Thunderbird Leaves Linux Users Waiting for Much-Hyped Version 115
Written by Staff
  • The Thunderbird team, despite outstanding work overall, is providing a great example of how not to treat Linux users with the 115 release.

    Thunderbird released version 115 of the Thunderbird email client on July 11. At the time, the release was accompanied by the following headline on Thunderbird’s site:

    Our Fastest, Most Beautiful Release Ever: Thunderbird 115 “Supernova” Is Here!

    Interestingly, despite being available for Windows and macOS, the new version of Thunderbird is still MIA for most Linux users. To be clear, I’m not talking about Linux distro repositories not being updated. Rather, I’m talking about the official Flatpak version.

    Flatpak vs Native Packages

    For those new to Linux, it’s important to understand how software on Linux is packaged. For the most part, Linux users don’t go to random websites to download software, as is common on Windows and macOS. Instead, Linux users download software via an app center or the command line, both of which pull from the software that is packaged for that Linux distro.

    In many cases, an app’s developer does not package their software for each an every Linux distro. Instead, the distro maintainers will often package the various apps and make them available in the repos. As a result, depending on a distro’s philosophy — fast-rolling or slow and stable — new versions of software may appear almost immediately or months later. The latter is especially true for distros that emphasize stability and reliability, such as Debian and Ubuntu. Maintainers of those types of distros tend to only patch in security and bug fixes in between major releases of their distro rather than releasing major feature updates. This can help reduce issues with apps installing newer components that may break dependencies with other apps that still rely on older versions of those components.

    This is the issue that Flatpak is trying to solve. Rather than relying on, and tampering with, core system libraries, these formats bundle their own dependencies in a self-contained package. As a result, one of these apps can be installed on any distro that supports Flatpak, regardless of whether the distro is a fast-moving rolling release or a slower-moving stable one. Since all the dependencies are self-contained within the Flatpak, a user can run the latest, greatest version without fear of it conflicting with anything on their system.

    Flatpak and Thunderbird

    The Thunderbird team recently took ownership of Thunderbird on Flathub, the main Flatpak repo. Prior to this, the Flatpak version of Thunderbird was maintained by generous volunteer rather than directly by the Thunderbird team.

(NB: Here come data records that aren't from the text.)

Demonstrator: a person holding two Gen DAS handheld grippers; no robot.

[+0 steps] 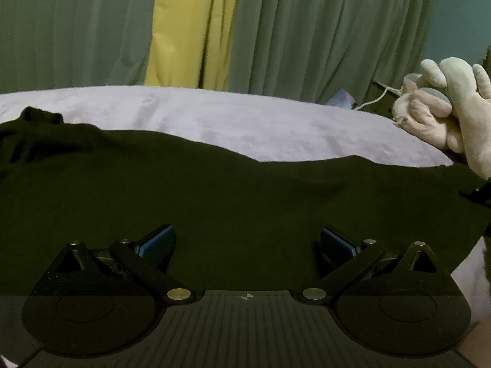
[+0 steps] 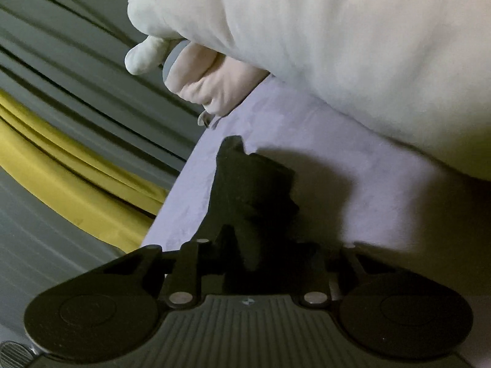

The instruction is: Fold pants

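Just one pants (image 1: 214, 202), two tools.

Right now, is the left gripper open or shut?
Open: the left gripper has its blue pads far apart over the pants.

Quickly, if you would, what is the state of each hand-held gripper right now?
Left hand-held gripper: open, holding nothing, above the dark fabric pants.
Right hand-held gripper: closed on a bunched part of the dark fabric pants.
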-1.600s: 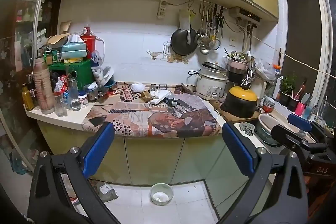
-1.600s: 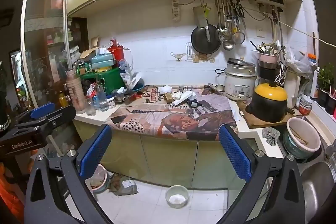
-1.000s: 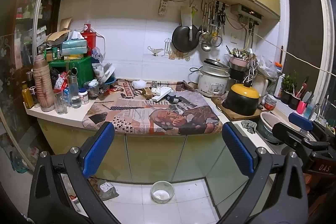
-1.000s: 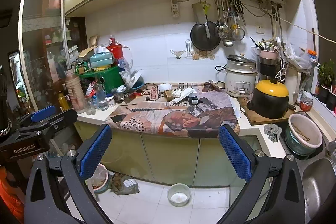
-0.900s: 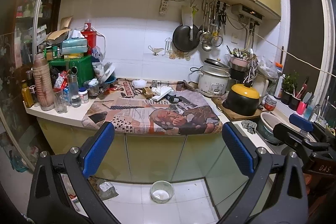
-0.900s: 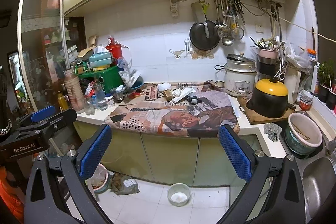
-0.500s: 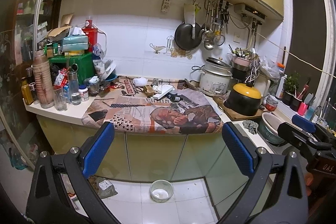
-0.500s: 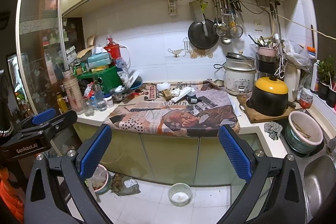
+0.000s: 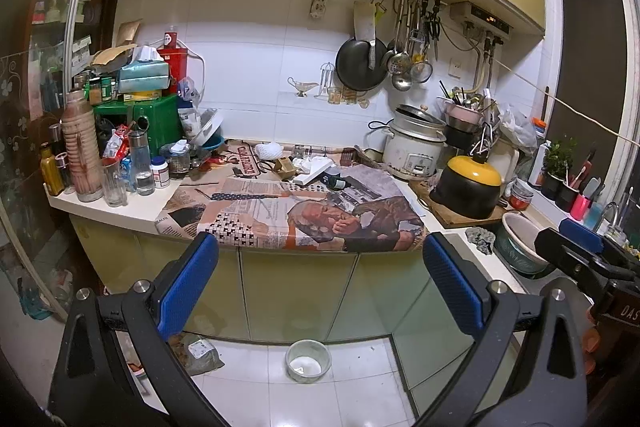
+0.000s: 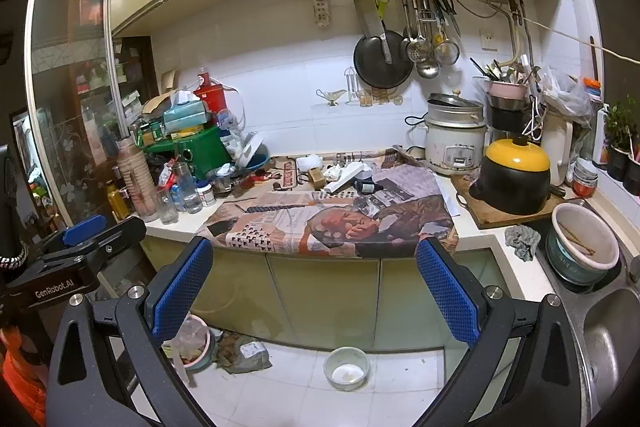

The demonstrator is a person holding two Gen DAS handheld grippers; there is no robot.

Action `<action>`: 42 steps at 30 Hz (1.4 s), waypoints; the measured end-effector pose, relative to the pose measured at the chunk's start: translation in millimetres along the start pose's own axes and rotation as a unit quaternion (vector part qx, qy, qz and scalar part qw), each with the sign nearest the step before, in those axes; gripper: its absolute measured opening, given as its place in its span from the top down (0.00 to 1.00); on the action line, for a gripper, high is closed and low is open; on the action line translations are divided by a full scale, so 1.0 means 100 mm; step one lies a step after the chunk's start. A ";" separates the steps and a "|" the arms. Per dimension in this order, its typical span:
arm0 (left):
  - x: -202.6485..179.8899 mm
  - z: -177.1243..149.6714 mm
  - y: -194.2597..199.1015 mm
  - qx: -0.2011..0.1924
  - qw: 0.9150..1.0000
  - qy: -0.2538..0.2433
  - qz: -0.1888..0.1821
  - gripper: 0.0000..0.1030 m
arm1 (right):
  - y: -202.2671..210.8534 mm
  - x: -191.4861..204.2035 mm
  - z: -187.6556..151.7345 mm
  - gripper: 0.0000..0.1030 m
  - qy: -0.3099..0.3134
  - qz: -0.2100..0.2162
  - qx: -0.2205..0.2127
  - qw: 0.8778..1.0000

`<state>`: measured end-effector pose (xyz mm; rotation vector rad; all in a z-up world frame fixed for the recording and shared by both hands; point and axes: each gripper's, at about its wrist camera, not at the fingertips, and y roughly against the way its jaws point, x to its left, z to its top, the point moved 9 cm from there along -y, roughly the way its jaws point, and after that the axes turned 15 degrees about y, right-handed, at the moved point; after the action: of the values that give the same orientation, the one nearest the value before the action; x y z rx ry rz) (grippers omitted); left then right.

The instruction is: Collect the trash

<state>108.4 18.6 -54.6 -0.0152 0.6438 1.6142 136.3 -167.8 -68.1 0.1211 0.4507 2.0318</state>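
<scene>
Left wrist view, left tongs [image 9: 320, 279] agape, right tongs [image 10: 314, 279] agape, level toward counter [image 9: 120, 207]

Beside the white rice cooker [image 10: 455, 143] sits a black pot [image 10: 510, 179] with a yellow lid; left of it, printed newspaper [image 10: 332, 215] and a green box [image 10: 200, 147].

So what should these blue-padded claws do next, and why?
Probably move forward toward the newspaper-covered counter. Both the left gripper and right gripper hang open and empty, short of it, and the crumpled white tissue lies near the counter's back.
</scene>
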 end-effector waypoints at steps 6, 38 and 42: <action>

    Given the benefits Flatpak provides, Thunderbird team member Jason Evangelho said that Flatpak would be the recommended method for Linux users to install Thunderbird:

    For Linux, we’re going to encourage people to use our Flatpak packages moving forward.

    There’s just one problem: More than a week after Thunderbird 115’s release, the Flatpak version is still 102.13.0.

    Why This Is a Problem

    As stated earlier, Thunderbird has already been released for both Windows and macOS. The app has also made it to Arch, although that’s not surprising since Arch is one of the fastest-moving rolling releases.

    Thunderbird has also made a version for Linux available for download on the official website. As mentioned before, however, this is not the standard way that most Linux users are accustomed to getting new software, nor do most distros and experts recommend this method. Downloading Thunderbird from the main website also requires additional steps to get it to display in one’s app menus, etc.

    That leaves us with Flatpak. Why is the official version of Thunderbird not available in the channel that is being pushed as the best way for Linux users to install Thunderbird? The question is even more apropos, considering there was a spike in downloads of the Flatpak version on July 11, clearly a result of users expecting the latest version.

    Thunderbird Flathub Downloads – Credit Flathub

    To be clear, the Thunderbird team is an amazing group of individuals and developers that create an awesome piece of software. Thunderbird is easily one of the best email/PIM clients in the world and is a testament to open source software.

    Nonetheless, the Thunderbird team really dropped the ball when it came to the 115 release. To release the app for Windows and macOS but not have it available in the recommended channel that most Linux users can access more than a week later is not a good look — especially given Thunderbird’s dominant position among Linux email clients.

    In the future, the Thunderbird team should be more careful to either release a new version simultaneously or delay a release until they can.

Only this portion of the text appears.